Все глубже погружаясь в отчаянье, Флоран-Клод будет колесить по пустынной французской глубинке со спорадическими набегами в Париж, вспоминать былых подруг и убеждаться, что прежнюю любовь, доверие и счастье (по большей части им же самим и разрушенные) уже не вернуть. Однажды его спутником в этом бесцельном странствии становится маленькая таблетка овальной формы с насечкой посередине — это капторикс, антидепрессант нового поколения. Щедро снабжая своего потребителя серотонином и тем самым поддерживая его формальную функциональность, капторикс полностью убивает в нем либидо и интерес к происходящему. Из цепляющегося за жизнь жовиального и остроумного «брюно» Флоран-Клод понемногу мутирует в отрешенного «мишеля», и теперь срок его пребывания среди живых определяется исключительно количеством денег на банковском счете — больше его здесь ничто не держит.
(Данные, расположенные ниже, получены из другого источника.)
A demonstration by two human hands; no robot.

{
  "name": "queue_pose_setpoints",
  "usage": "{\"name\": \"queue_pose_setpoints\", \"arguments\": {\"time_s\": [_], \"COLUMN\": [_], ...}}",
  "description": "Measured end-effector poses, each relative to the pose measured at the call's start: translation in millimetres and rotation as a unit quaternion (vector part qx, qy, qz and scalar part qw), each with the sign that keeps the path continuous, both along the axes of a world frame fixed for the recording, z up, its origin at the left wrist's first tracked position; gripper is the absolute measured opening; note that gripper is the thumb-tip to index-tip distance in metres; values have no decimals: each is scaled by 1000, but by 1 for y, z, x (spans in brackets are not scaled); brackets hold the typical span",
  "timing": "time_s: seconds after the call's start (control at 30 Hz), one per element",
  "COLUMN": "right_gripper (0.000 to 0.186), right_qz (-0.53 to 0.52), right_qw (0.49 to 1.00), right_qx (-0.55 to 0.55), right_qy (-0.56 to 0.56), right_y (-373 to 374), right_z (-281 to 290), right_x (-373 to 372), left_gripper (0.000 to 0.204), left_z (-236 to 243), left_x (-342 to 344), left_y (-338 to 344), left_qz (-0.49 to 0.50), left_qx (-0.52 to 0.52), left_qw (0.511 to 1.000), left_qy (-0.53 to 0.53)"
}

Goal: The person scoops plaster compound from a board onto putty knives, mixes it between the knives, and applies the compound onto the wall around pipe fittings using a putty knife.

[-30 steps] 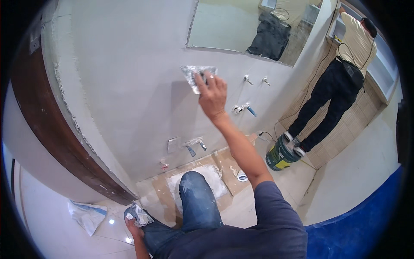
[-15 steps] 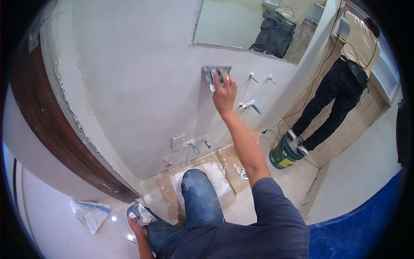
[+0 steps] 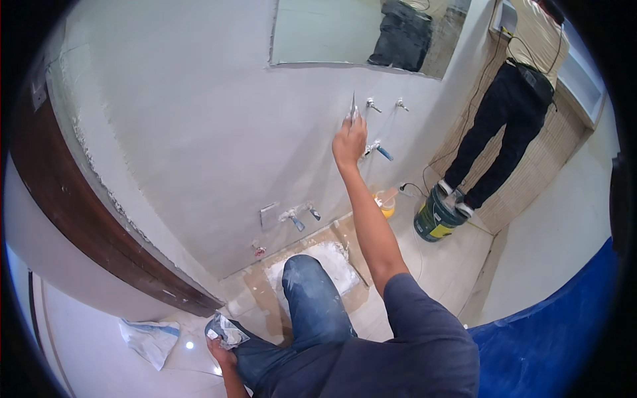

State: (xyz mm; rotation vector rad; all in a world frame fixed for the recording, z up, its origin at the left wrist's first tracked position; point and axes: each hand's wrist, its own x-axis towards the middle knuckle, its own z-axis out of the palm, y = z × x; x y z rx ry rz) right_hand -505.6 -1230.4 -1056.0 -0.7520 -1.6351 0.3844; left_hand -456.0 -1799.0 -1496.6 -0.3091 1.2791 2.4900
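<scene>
My right hand [image 3: 350, 142] is raised at the wall, its fingers closed round a putty knife [image 3: 353, 111] that now appears nearly edge-on. Close beside it are wall pipe fittings [image 3: 373, 105] and a blue-ended pipe stub [image 3: 385, 154]. Down at the lower left, by my knee, my left hand [image 3: 222, 351] grips a crumpled, putty-smeared thing [image 3: 231, 333] with white lumps on it; its exact kind is unclear. The pale plastered wall [image 3: 166, 132] fills the space ahead of me.
A mirror [image 3: 325, 33] hangs above. At right a person [image 3: 504, 119] stands on a green bucket [image 3: 438, 215]; a cable runs near. Dusty cardboard [image 3: 255, 285] covers floor by the wall. A dark wooden door frame [image 3: 86, 232] and a white sack [image 3: 152, 341] lie left.
The putty knife has turned from flat against the wall to edge-on, and my right hand has come off the surface a little. The view has shifted slightly; my left hand keeps its hold.
</scene>
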Motion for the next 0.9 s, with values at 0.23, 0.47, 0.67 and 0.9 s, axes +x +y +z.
{"name": "queue_pose_setpoints", "arguments": {"time_s": [0.23, 0.47, 0.67, 0.9], "right_gripper": [45, 48, 40, 47], "right_qz": [-75, 109, 0, -45], "right_qw": [991, 978, 994, 998], "right_qx": [-109, 123, 100, -30], "right_qy": [-10, -127, -33, 17], "right_y": [-23, -129, -34, -8], "right_z": [21, -47, -70, -25], "right_x": [-47, -53, -15, -46], "left_gripper": [60, 66, 64, 69], "left_z": [-6, 6, -4, -12], "left_x": [1, 2, -2, -3], "left_y": [-2, -3, 0, -2], "left_qz": [24, 20, 21, 19], "left_qx": [-7, -36, -14, -15], "left_qw": [1000, 999, 1000, 1000], "left_qy": [-14, -36, -9, -14]}}
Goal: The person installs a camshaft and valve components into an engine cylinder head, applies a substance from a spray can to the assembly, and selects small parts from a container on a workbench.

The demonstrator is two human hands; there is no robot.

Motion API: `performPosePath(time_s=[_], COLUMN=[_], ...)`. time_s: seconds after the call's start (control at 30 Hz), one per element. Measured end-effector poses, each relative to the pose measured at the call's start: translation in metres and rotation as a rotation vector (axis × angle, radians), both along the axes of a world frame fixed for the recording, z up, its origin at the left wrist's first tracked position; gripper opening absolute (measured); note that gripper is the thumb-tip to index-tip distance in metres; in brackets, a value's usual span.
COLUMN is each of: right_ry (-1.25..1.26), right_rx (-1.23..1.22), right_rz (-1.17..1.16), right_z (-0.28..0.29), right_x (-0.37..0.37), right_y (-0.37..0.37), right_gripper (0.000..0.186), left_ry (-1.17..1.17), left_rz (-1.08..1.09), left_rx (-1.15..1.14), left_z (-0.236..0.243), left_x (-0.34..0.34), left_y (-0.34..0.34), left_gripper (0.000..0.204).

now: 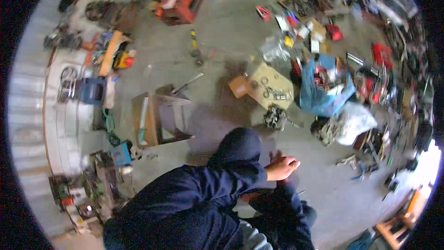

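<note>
My left arm in a dark sleeve reaches across to the right, and my left hand (281,168) lies over my right wrist with its fingers curled. Whatever those fingers hold, if anything, cannot be made out. Behind it my right hand (276,154) is mostly hidden and smeared, with only dim fingertips showing. Beyond both hands, on the floor, sits a greasy metal machine part (276,118) with a rod sticking out. It stands at the near edge of a cardboard sheet (263,78) carrying rings and small metal parts. A small brown box (238,86) touches the sheet's left side.
A blue plastic bag (307,99) of parts and a white plastic bag (358,122) lie to the right. Left is an open wooden box (141,125); a screwdriver-like tool (188,83) lies by it. Pliers and other tools (365,169) litter the right floor. A red-orange metal housing (182,4) stands far off.
</note>
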State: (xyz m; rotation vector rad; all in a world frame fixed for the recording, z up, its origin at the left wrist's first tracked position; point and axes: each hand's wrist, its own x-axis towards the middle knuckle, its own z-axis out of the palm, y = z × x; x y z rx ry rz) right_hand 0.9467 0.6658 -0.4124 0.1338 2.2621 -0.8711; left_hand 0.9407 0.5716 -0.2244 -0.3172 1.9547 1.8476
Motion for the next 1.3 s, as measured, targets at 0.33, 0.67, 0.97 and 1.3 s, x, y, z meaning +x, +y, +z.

Если сюжет «Серотонина» показался вам смутно знакомым (стохастические скитания героя, наложенные на общую картину упадка и разрушения европейской цивилизации), то вы, несомненно, правы: примерно ту же схему Уэльбек уже эксплуатировал и в «Карте и территории», и в недавней «Покорности». Более того, герой «Серотонина» в какой-то момент даже безуспешно пытается реализовать тот же самый план, который осуществляет лучше приспособленный к жизни герой «Покорности» — провести Рождество в монастыре. Однако на сей раз соотношение компонентов несколько иное: душераздирающая персональная драма не просто формально вынесена на передний план, но и в самом деле ключевая для Уэльбека. А крах традиционной Европы (за этот сегмент отвечают пассажи, связанные с сельским хозяйством Франции) описан предельно реалистично — без характерных для писателя фантастических допущений, а потому производит впечатление куда большей проникновенности и остроты.
Формально «Серотонин» — это поток сознания, в котором находится место и для остроумной игры слов (виртуозно переданной на русском постоянной переводчицей Уэльбека Марией Зониной), и для размышлений героя о творчестве Гоголя или, допустим, Ламартина, и для эротических фантазий, и для бесконечных воспоминаний, и для описания беспорядочных миграций. Если бы не фигура самого Флорана-Клода, радикально отличающегося от самого Уэльбека, роман можно было бы рассматривать как модный сегодня автофикшн в духе Карла Уве Кнаусгора (собственно, сам герой не без желчной иронии намекает на подобную трактовку). Однако, пожалуй, вернее будет все же возвести его к прустовской традиции — разве что на место присущей Прусту меланхолической неспешности придется подставить фирменную уэльбековскую горечь.
Именно эта пропитывающая каждую строчку «Серотонина» жгучая горечь — не гнев, не скорбь, не тоска даже (хотя ближе к концу герой начинает буквально умирать от тоски), но именно отрезвляющая и едва ли не спасительная горечь — действует на читателя как пощечина и становится последним элементом, венчающим романную формулу «Серотонина» и делающим ее поистине безупречной. Восхитительная гармония фона (распад традиционных для Франции систем и моделей), действия (личностный кризис, переходящий в пике) и интонации позволяют говорить о новом романе Уэльбека как о подлинно выдающемся тексте и определенно лучшей книге писателя со времен тех самых упомянутых уже «Элементарных частиц».